Teams of four show up on Thursday, and take some shots at shooting clays to warm up that afternoon. Friday, the show begins. The five teams will each make their way to their own field, and for about three and a half hours, they go for as many quail as they can harvest. After a good lunch break, they head back out to the fields, rotating to the next field, making sure every team gets a fair shot at each field. With two rounds a day, the third day is when the tournament ends, with all the teams harvested birds being tallied, cleaned, and set up to be shipped home. Hey, quail makes for some good eating! The winners are announced that evening at a banquet, receiving any number of prizes, like ammo, gear, or even a new over-and-under shotgun! Of course, bragging rights still trump everything else!

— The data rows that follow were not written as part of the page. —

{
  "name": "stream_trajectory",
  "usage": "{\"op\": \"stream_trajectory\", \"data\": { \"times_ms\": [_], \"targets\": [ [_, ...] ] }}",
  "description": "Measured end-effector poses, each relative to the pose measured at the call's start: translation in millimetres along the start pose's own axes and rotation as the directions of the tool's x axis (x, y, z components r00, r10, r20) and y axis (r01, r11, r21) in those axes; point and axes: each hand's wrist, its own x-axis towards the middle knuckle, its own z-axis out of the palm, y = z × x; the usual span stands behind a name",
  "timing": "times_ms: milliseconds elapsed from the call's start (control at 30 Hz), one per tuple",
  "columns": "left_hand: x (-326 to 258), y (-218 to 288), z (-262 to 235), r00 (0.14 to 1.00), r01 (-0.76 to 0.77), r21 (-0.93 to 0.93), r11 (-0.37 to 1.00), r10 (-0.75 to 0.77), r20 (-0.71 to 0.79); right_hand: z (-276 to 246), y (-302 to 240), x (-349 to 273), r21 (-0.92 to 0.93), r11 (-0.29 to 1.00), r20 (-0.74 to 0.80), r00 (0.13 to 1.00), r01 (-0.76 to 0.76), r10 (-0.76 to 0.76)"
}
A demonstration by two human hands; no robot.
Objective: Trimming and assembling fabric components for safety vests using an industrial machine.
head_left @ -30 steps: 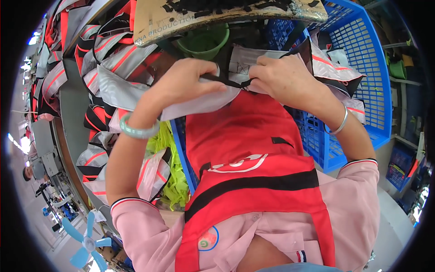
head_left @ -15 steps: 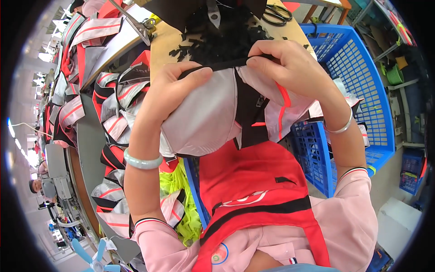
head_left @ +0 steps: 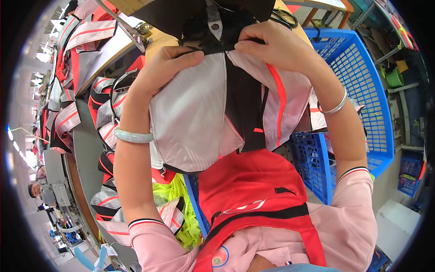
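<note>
Both hands grip a sewn fabric piece (head_left: pixel 190 109), light grey with a black panel and a bright red-orange stripe. My left hand (head_left: pixel 168 67) pinches the left part of its black top edge, thumb on top. Further right, my right hand (head_left: pixel 277 45) pinches the same edge between thumb and fingers. The edge lies stretched between them, just below a pointed metal part (head_left: pixel 215 26) of a dark machine (head_left: pixel 167 16). Whether they touch cannot be made out. The fabric hangs down toward my red apron (head_left: pixel 253 174).
A blue plastic basket (head_left: pixel 383 109) with similar pieces stands at my right. Scissors (head_left: pixel 284 18) lie on the wooden table (head_left: pixel 156 43) behind my right hand. Grey-and-red pieces (head_left: pixel 106 106) and yellow-green fabric (head_left: pixel 181 226) pile up at left. A person (head_left: pixel 34 189) sits far left.
Both hands have moved up and slightly left, taking the fabric's edge closer to the metal part. The fabric now hangs more spread out, and the black scraps are mostly covered.
</note>
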Motion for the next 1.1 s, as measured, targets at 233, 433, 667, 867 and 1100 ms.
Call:
{"op": "stream_trajectory", "data": {
  "times_ms": [233, 433, 667, 867, 1100],
  "targets": [
    [8.3, -1.7, -5.1, 0.998, -0.013, -0.234, 0.972, 0.026, 0.052, -16.0, -10.7, 7.3, -0.029, 0.999, 0.055, 0.997, -0.043, 0.045],
    [13.2, 0.0, -9.5, 1.000, -0.013, -0.216, 0.976, 0.012, -0.002, -26.7, -22.3, 9.3, 0.047, 0.999, 0.055, 0.998, -0.022, 0.020],
    [6.1, -0.1, -1.7, 0.998, -0.026, -0.252, 0.967, 0.011, -0.063, -26.4, -29.9, 3.8, 0.043, 0.993, 0.052, 0.993, -0.106, 0.104],
    [20.2, -4.1, -10.4, 0.997, -0.026, -0.212, 0.977, 0.010, -0.076, -19.2, -15.5, 17.8, 0.067, 0.993, 0.031, 0.995, -0.101, 0.100],
    [4.1, -23.3, -22.6, 0.982, -0.119, -0.116, 0.986, 0.099, -0.163, -44.0, -1.5, -12.6, 0.161, 0.976, -0.057, 0.986, -0.144, 0.155]
  ]
}}
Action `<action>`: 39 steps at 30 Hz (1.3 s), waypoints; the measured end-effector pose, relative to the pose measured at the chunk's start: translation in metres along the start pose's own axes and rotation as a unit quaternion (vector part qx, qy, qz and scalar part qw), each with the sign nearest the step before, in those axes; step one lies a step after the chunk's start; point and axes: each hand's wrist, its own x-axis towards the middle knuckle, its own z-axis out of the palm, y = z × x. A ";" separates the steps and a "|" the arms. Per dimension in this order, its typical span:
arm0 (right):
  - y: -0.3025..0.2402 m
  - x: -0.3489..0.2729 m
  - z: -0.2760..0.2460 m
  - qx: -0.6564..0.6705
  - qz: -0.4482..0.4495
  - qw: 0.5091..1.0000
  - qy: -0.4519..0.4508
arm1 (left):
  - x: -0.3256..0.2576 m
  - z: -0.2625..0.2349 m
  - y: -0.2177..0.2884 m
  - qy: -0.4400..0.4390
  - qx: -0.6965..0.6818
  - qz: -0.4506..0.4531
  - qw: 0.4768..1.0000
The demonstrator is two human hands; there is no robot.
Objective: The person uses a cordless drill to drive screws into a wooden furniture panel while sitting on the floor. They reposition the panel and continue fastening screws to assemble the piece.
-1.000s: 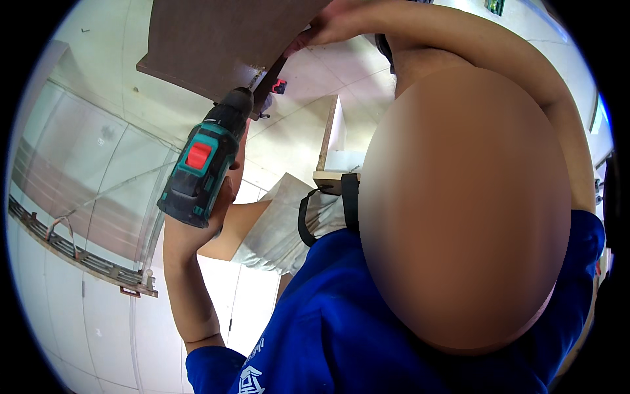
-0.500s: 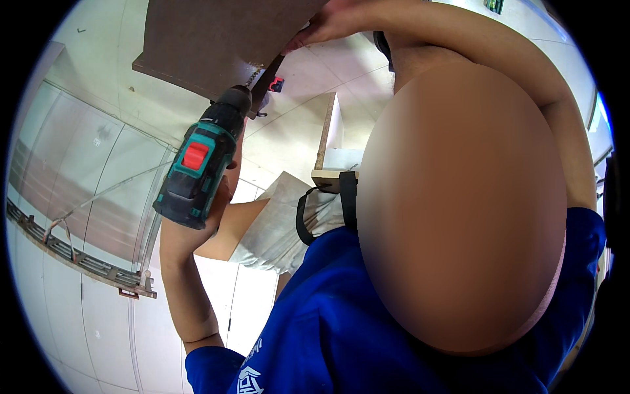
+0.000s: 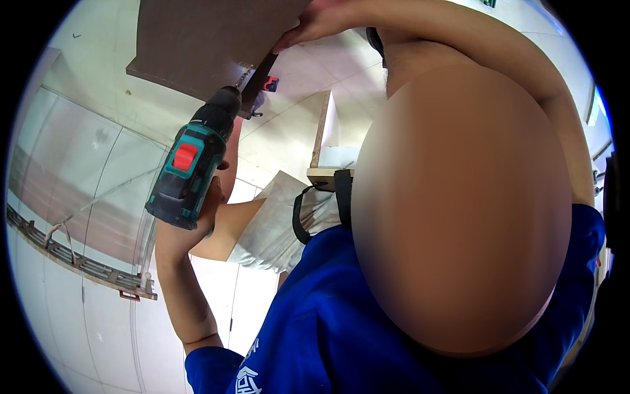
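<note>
Slippage of the bit is the main worry. Below and left of the brown board, the left hand has its fingers wrapped tight round the grip of a green and black drill, whose tip meets the board's lower edge beside a dark strip and a small red and black fitting. The drill leans, so I judge that a push off its axis could skate the tip along that edge or split the board near its corner.

At the board's right corner, the right hand grips the edge with curled fingers, near the tip. A slip that way could reach those fingertips, and a one-handed hold may let the board twist when the drill bites.

Room is best below and left of the board, where only pale panels and a ribbed rail show, well apart from the drill. Below and right of the board it tightens: an upright pale panel stands on a wooden block, with a black strap and a grey sheet close under the drill arm.
</note>
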 end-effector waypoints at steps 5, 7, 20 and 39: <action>0.003 0.001 0.003 0.055 -0.021 0.998 0.007 | 0.000 0.000 0.004 -0.002 0.003 -0.008 1.000; 0.001 0.001 0.004 0.062 -0.022 0.998 0.015 | 0.000 0.000 0.006 -0.002 0.004 -0.009 1.000; -0.003 0.002 0.000 -0.126 -0.005 0.992 0.022 | 0.002 0.003 0.007 0.008 0.007 -0.021 1.000; -0.019 -0.005 -0.002 -0.168 -0.099 0.975 0.107 | 0.003 0.024 0.026 0.085 0.033 -0.065 0.994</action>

If quail is a bit too slow-paced for your liking, you might be interested in a continental pheasant shoot! Unlike any other type of bird hunting, you're guaranteed to have shots at birds in this event. While pheasant isn't a native bird to Alabama, Derrick Deese of Deese farms stocks the birds for GSO, allowing the shoot to happen. That being said, it's not entirely out of the norm, as pheasants are pen-raised out west as well.

With a pre-set number of hunters, everyone takes a spot at a station, at the base of a hill. Atop the hill is a tower, from which the pheasants, 10 at a time, are released. After each round of 10, the shooters rotate to the next station. All in all, there are 300 pheasants released. One of those pheasants will be banded though, and named the Royal Rooster. A shooter who's lucky enough to get that wins big! Before the shoot, each shooter puts $20 in a pot. The one who harvests the Royal Rooster wins the pot, so there's some added incentive to make every shot count. With all the action, it's pretty normal for a shooter to go through four to six boxes of shells for the event.

After the shooting's done, everyone heads to the lodge for a good meal and some bragging. The staff cleans and prepares the birds, splitting up all of the meat for everyone, so nobody goes home empty-handed.

Both of these events are very social, and show a sort of tradition that runs through a lot of the hunting we do in the state of Alabama. It's got a lot to do with bonding and making friendships that last a lifetime, while enjoying a sport that's been around for longer than we have, and will continue to be there for the generations that come after. I've lived my life hunting and fishing, and I've passed that on to my boys, who will one day hopefully pass it on to their kids. It's a passion that we can all share, no matter our background.

So from my family to yours, get out there and enjoy the Outdoors!